Previous Bank predictions have forecast that Consumer Prices Index inflation would peak at around 11 per cent this autumn, before falling back – but the Resolution Foundation think tank has now warned of further misery to come.
The Resolution Foundation think tank said it is ‘now plausible inflation could rise to 15 per cent in the first quarter of 2023’
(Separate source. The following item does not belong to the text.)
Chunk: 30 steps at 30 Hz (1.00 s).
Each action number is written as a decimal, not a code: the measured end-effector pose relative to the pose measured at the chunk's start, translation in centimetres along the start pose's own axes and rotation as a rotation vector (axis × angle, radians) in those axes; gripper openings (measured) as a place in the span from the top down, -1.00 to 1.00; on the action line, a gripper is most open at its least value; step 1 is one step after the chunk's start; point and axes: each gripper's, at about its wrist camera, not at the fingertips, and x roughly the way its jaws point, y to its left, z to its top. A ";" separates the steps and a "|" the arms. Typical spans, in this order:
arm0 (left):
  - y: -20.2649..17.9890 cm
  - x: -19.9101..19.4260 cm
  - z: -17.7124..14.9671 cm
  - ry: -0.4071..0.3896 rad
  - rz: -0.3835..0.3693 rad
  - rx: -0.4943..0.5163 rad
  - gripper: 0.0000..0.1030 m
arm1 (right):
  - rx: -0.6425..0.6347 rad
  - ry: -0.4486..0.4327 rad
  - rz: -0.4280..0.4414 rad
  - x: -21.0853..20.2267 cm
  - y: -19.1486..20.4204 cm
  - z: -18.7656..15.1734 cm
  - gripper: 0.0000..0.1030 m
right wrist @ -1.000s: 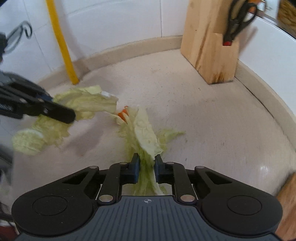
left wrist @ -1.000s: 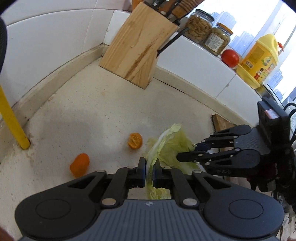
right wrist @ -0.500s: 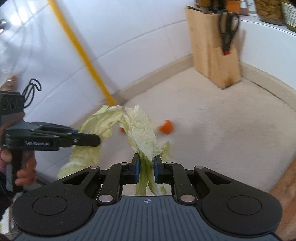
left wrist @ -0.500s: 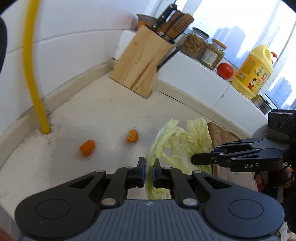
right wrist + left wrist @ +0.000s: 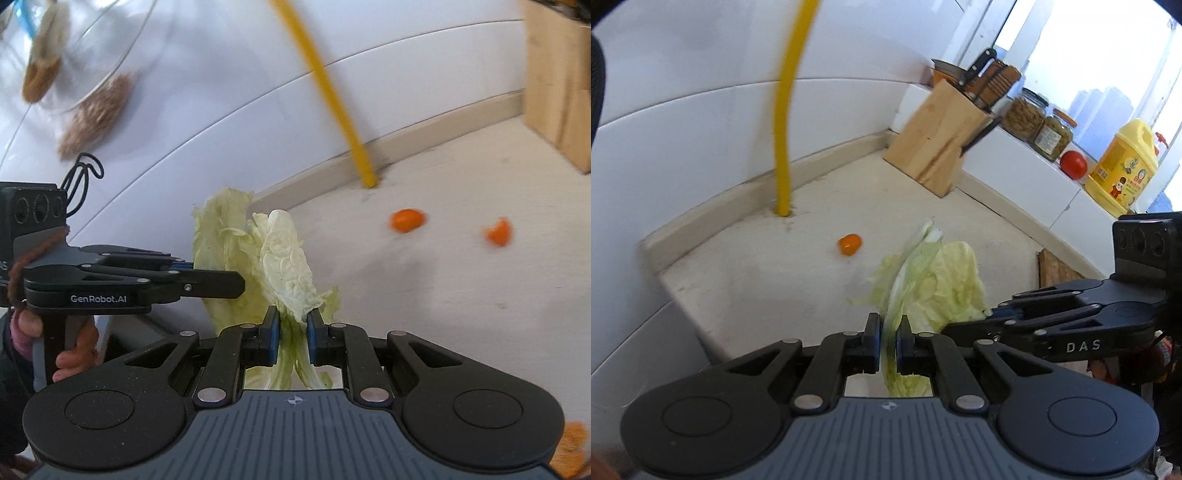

Gas prices are expected to be around 50 per cent higher this winter than they were following the Russian attack on Ukraine
The think tank said a range of commodity prices such as nickel, aluminum and copper have fallen since the start of the year
Economics at the think tank say market prices for core goods such as oil, corn and wheat have also now fallen since their peak earlier this year, but these prices have now yet been reflected in consumer costs and remain much higher than in January
‘It is now plausible inflation could rise to 15 per cent in the first quarter of 2023,’ the foundation said. Gas prices are expected to be around 50 per cent higher this winter than they were following the Russian attack on Ukraine.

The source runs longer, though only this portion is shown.